--- Task to complete ---
What lines of the listing include the string "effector"? Show them all.

--- Source data ---
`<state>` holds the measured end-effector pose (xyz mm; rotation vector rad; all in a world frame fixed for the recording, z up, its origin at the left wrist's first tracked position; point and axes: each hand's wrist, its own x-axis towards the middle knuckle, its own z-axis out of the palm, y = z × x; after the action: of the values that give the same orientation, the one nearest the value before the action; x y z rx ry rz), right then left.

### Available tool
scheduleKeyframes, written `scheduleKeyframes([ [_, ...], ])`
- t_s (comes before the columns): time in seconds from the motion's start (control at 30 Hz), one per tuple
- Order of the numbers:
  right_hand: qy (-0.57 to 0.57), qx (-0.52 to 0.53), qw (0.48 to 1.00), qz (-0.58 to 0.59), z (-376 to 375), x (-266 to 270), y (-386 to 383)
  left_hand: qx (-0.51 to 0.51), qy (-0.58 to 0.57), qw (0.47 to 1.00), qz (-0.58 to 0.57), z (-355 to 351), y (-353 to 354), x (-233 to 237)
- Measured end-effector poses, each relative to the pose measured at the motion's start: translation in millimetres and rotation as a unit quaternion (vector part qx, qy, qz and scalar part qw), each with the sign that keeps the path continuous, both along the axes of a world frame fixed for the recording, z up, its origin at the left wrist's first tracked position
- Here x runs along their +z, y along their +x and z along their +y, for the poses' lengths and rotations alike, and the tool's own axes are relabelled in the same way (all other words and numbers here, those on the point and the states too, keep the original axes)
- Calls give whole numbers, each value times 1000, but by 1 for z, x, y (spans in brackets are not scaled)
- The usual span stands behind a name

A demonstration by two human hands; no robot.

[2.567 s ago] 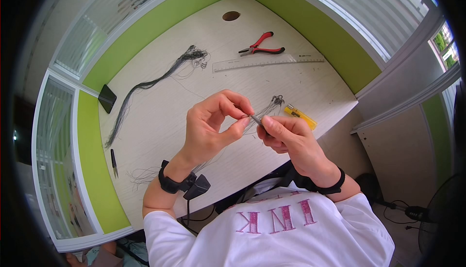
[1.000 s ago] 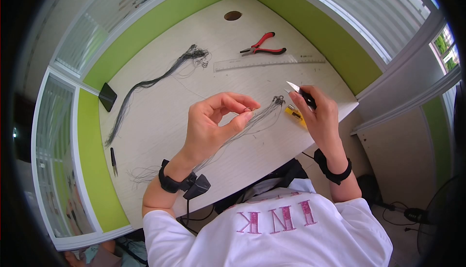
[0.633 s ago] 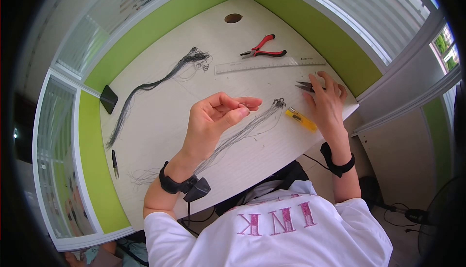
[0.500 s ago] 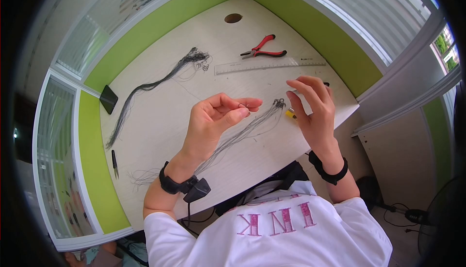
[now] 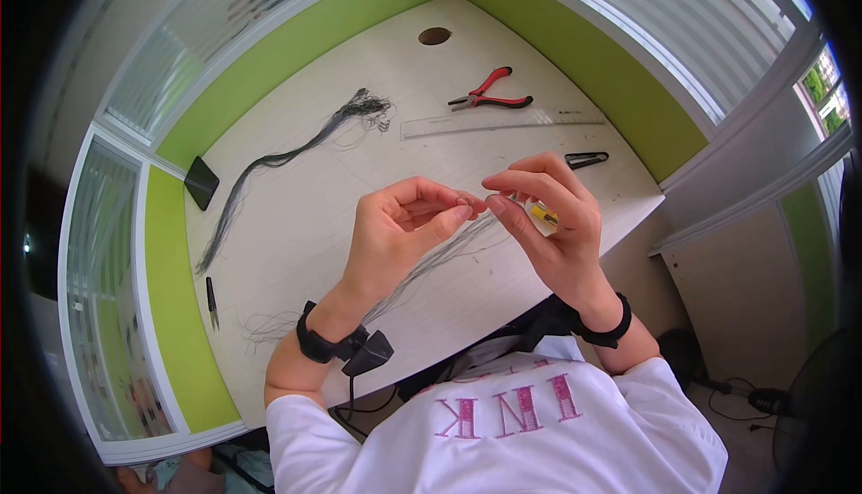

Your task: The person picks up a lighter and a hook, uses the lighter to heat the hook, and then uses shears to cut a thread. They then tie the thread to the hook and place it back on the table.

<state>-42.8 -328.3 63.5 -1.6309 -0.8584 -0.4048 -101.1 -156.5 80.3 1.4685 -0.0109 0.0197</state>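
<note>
Above the table (image 5: pixel 296 251), my left hand (image 5: pixel 395 233) pinches a tiny dark loop or thread between thumb and fingertips. My right hand (image 5: pixel 552 224) is beside it, thumb and index finger drawn together near the left fingertips; whether they hold anything is too small to tell. Beneath both hands runs a loose bundle of thin dark threads (image 5: pixel 422 269), its upper end hidden by my right hand. A yellow object (image 5: pixel 544 215) shows just behind my right hand's fingers.
Red-handled pliers (image 5: pixel 492 94) lie above a clear ruler (image 5: pixel 503 123). Black thread snips (image 5: pixel 586 160) are at the right. A dark thread bundle (image 5: pixel 269 160), a black phone-like object (image 5: pixel 201 183) and black tweezers or scissors (image 5: pixel 212 304) lie left. Green partitions (image 5: pixel 584 72) border the table.
My right hand has moved left and slightly down, close to my left fingertips. It now covers the knotted end of the near bundle and has uncovered the black snips.
</note>
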Motion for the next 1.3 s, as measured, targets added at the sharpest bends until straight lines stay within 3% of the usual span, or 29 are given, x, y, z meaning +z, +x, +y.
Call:
scheduleKeyframes([
  [0.17,-25,46,999,-5,5,-4,3,11,28,999,-28,1,-3,0],
  [0.5,-37,24,999,22,0,-10,-2,48,35,998,-33,-1,-3,3],
  [0.63,-124,-76,989,31,-24,-30,10,89,27,995,-36,-2,-2,7],
  [0.7,-292,-170,940,-51,-38,-39,8,95,22,995,-37,-1,-1,7],
  [0.73,-324,-168,931,-23,-45,-47,7,99,21,994,-35,-1,-1,6],
  [0.97,-347,-177,921,-7,-60,-59,9,84,23,995,-59,1,-1,3],
  [1.03,-201,-147,966,70,-52,-38,4,98,46,992,-58,0,-3,5],
  [1.07,-201,-147,966,71,-46,-27,0,97,46,992,-58,1,-3,4],
  [1.1,-51,-51,973,218,-38,-17,-6,95,42,992,-68,0,-3,3],
  [1.13,102,47,929,353,-31,-11,-9,92,37,992,-78,0,-3,2],
  [1.17,103,44,929,353,-27,-9,-10,89,38,992,-77,-2,-3,1],
  [1.23,141,197,883,402,-17,-7,-11,88,30,992,-85,-3,-4,2],
  [1.3,142,177,897,380,-1,-10,-12,85,30,992,-91,-4,-5,4],
])
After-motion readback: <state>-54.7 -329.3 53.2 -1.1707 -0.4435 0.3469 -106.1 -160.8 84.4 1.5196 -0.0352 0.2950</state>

--- Exercise solution ---
`<state>` holds the measured end-effector pose (xyz mm; rotation vector rad; all in a world frame fixed for the recording, z up, its origin at the left wrist's first tracked position; point and axes: each hand's wrist, its own x-axis towards the middle knuckle, its own z-axis out of the palm, y = z × x; after the action: of the values that give the same orientation, the one nearest the value before the action; x y z rx ry rz), right then left.
- Measured end-effector poses, each relative to the pose measured at the motion's start: translation in millimetres and rotation as a unit quaternion (vector part qx, qy, qz and scalar part qw), each with the sign that keeps the path continuous, both along the axes of a world frame fixed for the recording, z up, its origin at the left wrist's first tracked position

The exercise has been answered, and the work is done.